Araştırmacılar, JCO dergisinde yayınlanan bu yeni ve ilginç çalışmada (kaynak), akciğer tümörlerinin içinde bulunan Escherichia bakterisinin, küçük hücreli olmayan akciğer kanseri (NSCLC) tedavisinde immün kontrol noktası inhibitörlerinin (ICI) – immünoterapi – etkinliğini etkileyip etkilemediğini belirlemeyi amaçladılar. Çünkü hayvan çalışmalarında bu bakterinin varlığı, bağışıklık sisteminin daha iyi cevap verebileceğini göstermişti.
Çalışma, ICI ile tedavi edilen ileri evre NSCLC’li 958 hastayı içeriyordu. Araştırmacılar, tümör mikrobiyomunu analiz ederek, tümörlerden alınan bakteriyel DNA’yı bir bakteri genomu veritabanıyla karşılaştırarak Escherichia’yı tanımladılar. Olası kontaminantlar kontrol örnekleri kullanılarak filtrelendi. Escherichia varlığının hasta sağkalımı üzerindeki etkisi değerlendirildi ve bulgular 772 hastadan oluşan ayrı bir grupta doğrulandı. Escherichia’nın tümör hücrelerinde bulunması FISH tekniğiyle tespit edildi ve gen aktivitesi de analiz edildi.
İlk grupta, tümörlerinde Escherichia bulunan hastalar, yalnızca ICI ile tedavi edildiklerinde, Escherichia bulunmayanlara göre daha uzun süre yaşadılar (16 ay vs. 11 ay). Bu ilişki, diğer faktörler ayarlandıktan sonra da istatistiksel olarak anlamlı kaldı, ancak kemoterapi ve ICI kombinasyonu ile tedavi edilen hastalarda gözlemlenmedi. Sonuçlar, ikinci hasta grubunda da doğrulandı.

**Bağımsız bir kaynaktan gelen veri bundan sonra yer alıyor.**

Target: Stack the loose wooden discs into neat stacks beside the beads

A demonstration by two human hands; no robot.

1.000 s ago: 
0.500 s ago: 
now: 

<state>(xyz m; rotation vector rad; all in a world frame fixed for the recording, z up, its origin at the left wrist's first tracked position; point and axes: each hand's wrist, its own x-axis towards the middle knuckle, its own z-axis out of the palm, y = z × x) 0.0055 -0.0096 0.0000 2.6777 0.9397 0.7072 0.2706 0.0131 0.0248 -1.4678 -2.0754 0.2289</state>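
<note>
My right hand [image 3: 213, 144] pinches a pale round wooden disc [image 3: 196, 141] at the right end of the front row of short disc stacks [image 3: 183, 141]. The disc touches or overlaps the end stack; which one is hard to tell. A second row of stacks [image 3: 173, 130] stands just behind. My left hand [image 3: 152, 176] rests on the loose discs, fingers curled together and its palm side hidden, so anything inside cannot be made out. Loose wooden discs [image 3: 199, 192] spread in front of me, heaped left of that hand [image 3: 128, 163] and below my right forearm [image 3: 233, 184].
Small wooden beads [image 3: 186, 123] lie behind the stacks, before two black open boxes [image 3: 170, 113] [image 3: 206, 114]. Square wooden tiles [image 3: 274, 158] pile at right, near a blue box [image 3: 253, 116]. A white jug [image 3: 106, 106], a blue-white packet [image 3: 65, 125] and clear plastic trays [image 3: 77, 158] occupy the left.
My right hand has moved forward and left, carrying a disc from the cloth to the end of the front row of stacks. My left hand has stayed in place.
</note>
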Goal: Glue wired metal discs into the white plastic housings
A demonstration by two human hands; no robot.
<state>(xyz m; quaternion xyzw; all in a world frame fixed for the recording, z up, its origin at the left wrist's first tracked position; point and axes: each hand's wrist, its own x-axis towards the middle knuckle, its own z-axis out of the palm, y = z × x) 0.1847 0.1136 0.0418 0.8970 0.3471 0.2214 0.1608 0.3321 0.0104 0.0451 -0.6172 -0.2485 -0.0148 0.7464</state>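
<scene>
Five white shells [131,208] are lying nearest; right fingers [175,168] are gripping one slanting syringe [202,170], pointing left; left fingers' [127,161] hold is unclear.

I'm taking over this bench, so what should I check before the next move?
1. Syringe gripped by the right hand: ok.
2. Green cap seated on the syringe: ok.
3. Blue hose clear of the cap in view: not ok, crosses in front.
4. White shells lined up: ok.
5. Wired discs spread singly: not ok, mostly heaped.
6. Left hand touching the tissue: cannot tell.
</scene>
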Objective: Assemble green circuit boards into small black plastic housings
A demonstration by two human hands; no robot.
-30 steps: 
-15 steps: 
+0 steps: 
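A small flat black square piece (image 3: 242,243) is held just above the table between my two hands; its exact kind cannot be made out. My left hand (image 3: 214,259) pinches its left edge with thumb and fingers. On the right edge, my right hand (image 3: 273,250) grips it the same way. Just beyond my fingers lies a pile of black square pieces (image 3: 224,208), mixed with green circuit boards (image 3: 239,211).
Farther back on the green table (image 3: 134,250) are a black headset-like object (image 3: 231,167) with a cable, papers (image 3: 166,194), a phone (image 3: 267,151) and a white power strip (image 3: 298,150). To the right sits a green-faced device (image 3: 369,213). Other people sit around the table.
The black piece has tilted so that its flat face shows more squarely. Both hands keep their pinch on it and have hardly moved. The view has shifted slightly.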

Bu nedenle, iki bağımsız hasta grubunda doğrulandığı üzere, akciğer tümörlerinde Escherichia varlığı, yalnızca ICI ile tedavi edilen hastalarda daha uzun sağkalım ile ilişkilidir. Tümör içi mikrobiyotaya dayalı müdahaleler, özellikle immünoterapide, tümör tedavisinde yeni bir sayfa açma potansiyeline sahiptir ancak bazı kaçınılmaz zorluklar bulunmaktadır. Bilim, her geçen gün gelişmelerle tedavilerde çok daha iyiye gitmenin yollarını aramakta ve başarı oranları artmakta ve daha da artacaktır.